68. Bucket Flowers

8K 709 243
                                    

Setelah menghilangnya punggung Aldo dari pandangan, Sabrina menundukkan kepalanya. Matanya yang meneteskan cairan bening itu ia usap perlahan. Mulutnya tercetak senyuman tipis, hatinya terasa lega.

Entah kenapa, ucapan Aldo begitu menenangkan rasa bersalahnya. Meski ia tidak tahu, apakah suasananya akan tetap sama bila kembali dekat dengan Aldo. Jujur, memang selama ini Aldo adalah orang yang membuatnya nyaman. Sekalipun hanya kehadirannya saja.

Dalam hati Sabrina berdoa, supaya keadaan tidak membuatnya jauh dari Aldo. Itu akan cukup menyedihkan untuknya.

Sabrina menegakkan pandangannya lagi, mengusap air matanya yang masih menetes. Gadis itu menarik nafas panjang, lalu menghembuskannya. Ia tersenyum, sambil beralih menyapu pandangan.

Depan sekolah masih menjadi area yang paling ramai ketika bel pulang berbunyi. Biasanya para siswa akan mengulur waktu hanya karna terlalu asyik mengobrol, atau sekedar nongkrong di caffe yang berada di seberang jalan. Kalau untuk siswa badung, mereka punya kuasa di jalanan samping sekolah.

Meski sudah tidak begitu padat seperti tadi, kawasan ini masih terdengar riuh karna ramainya derum mesin kendaraan yang berdampingan dengan obrolan dan gelak tawa para siswa yang masih menunggu di depan gerbang. Mungkin masih bisa di bilang ramai, meski tidak sampai macet seperti tadi.

Sabrina menatap layar ponselnya, dimana tidak ada pesan terbalas dari Sastra. Setidaknya sekarang ia tidak begitu gusar, meski hatinya sedikit ada kelegaan sekaligus kesedihan setelah kedatangan Aldo tadi.

Pandangan gadis itu tertuju pada sudut jalan, berharap ada tanda-tanda kedatangan Sastra, meski hasilnya nihil. Ia menghela nafas kecil, lalu memalingkan pandangannya ke arah berlawanan.

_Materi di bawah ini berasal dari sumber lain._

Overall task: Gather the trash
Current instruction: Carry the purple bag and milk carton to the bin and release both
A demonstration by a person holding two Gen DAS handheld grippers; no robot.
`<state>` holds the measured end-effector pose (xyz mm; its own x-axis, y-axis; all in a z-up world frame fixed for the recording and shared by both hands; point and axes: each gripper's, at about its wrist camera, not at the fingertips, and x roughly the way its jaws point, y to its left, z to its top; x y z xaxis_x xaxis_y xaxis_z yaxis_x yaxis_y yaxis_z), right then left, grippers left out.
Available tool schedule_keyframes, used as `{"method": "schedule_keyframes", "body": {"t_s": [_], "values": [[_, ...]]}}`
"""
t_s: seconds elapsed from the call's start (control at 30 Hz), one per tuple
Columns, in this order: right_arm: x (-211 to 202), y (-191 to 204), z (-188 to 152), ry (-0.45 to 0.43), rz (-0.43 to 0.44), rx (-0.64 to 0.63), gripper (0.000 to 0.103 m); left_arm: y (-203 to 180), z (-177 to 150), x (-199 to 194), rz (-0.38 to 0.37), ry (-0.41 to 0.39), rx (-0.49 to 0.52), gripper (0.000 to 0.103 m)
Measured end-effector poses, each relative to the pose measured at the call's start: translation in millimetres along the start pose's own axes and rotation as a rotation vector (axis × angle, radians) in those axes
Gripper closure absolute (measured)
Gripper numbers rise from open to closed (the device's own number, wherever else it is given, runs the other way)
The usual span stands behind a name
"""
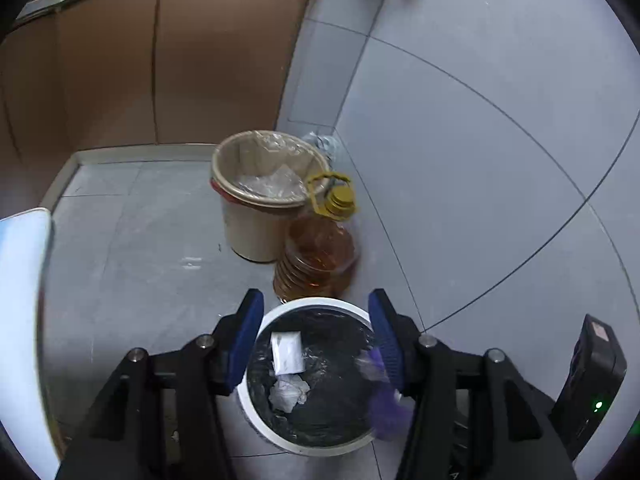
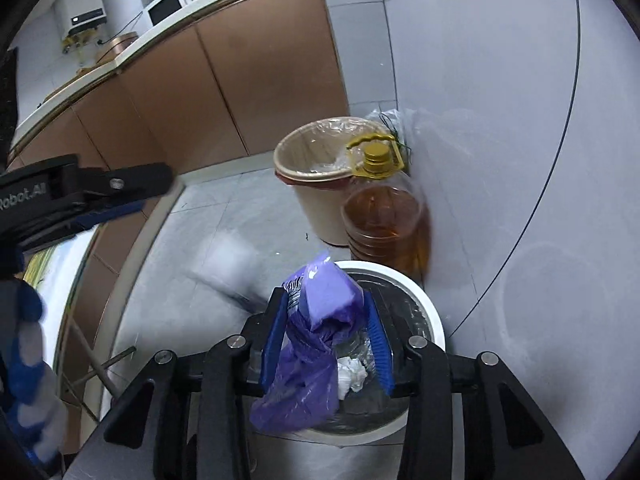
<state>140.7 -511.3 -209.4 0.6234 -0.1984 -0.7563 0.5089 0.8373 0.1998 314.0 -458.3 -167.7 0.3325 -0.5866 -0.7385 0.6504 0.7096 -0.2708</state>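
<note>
A white-rimmed trash bin [image 1: 280, 312] with a black liner stands on the floor below both grippers; it also shows in the right wrist view [image 2: 428, 312]. Inside lie a white card [image 1: 286, 352] and crumpled paper [image 1: 288, 394]. My left gripper [image 1: 316, 308] is open and empty above the bin. My right gripper [image 2: 326, 300] is shut on a purple plastic bag [image 2: 316, 340] and holds it over the bin's near edge. The bag also shows blurred in the left wrist view [image 1: 386, 404].
A beige lined bucket [image 1: 256, 200] and a bottle of amber oil [image 1: 320, 256] with a yellow cap stand against the grey tiled wall [image 1: 480, 140]. Brown cabinets [image 1: 180, 60] stand behind them. A white blurred object [image 2: 232, 264] shows over the floor, left of the bin.
</note>
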Motion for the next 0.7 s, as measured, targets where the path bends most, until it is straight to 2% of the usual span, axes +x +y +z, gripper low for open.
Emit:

Memang waktu terasa berputar lebih lama ketika menunggu, padahal kenyataannya tidak.

Sabrina menjinjitkan kakinya, seraya memandangi pertigaan jalan itu dengan lebih seksama. Berharap seorang cowok dengan kendaraan hitam bernama Jaguar, datang dan segera menjemputnya. Tapi sayangnya, yang ada hanyalah pengemudi ojek online yang menjemput orderan dari para siswa.

Untuk ke sekian kalinya, Sabrina menghela nafas seraya menatap layar ponselnya.

Cewek itu mengalihkan pandangnya dengan kembali menunduk. Memperhatikan sepasang kakinya yang tertutup sepatu putih dengan corak bunga-bunga kecil dibagian ujung depannya.

Pandangannya hanya tertuju pada sepatu, sembari mendengar suara ramai di sekitarnya.

Perlahan, makin lama malah tercipta suatu keheningan. Gadis itu terdiam beberapa saat, ketika gelak tawa para siswa disekitarnya mulai menghilang dan berubah menjadi sepotong kalimat kekaguman atau lebih tepatnya karna gemas.

"Ih, lucu banget."

"Adiknya siapa itu? Lucu banget!"

"Kok pakai bawa-bawa bunga sih? Buat siapa dek?"

"Ya ampun, lucu banget! Pengen bawa pulang."

Mendengar kata 'lucu', Sabrina refleks menoleh. Pandangannya langsung mendapati seorang anak kecil bertubuh mungil dengan bucket bunga mawar berukuran cukup besar ditangannya.

Anak kecil itu perempuan, pakaiannya berwarna merah muda serta rambutnya pendek, tepat dibawah telinga. Ia punya senyuman manis, serta bentuk pipi yang bulat menggemaskan. Demi apapun, Sabrina ingin sekali mengajaknya berkenalan.

Anak kecil itu sedang berjalan ke arah Sabrina dengan mantap.

Atau mungkin lebih tepatnya pada seorang siswi yang berdiri tak jauh dari Sabrina. Anak kecil itu berhenti tepat di depan siswi tersebut. Yang rambutnya hanya sepanjang bahu, tapi digerai seperti Sabrina.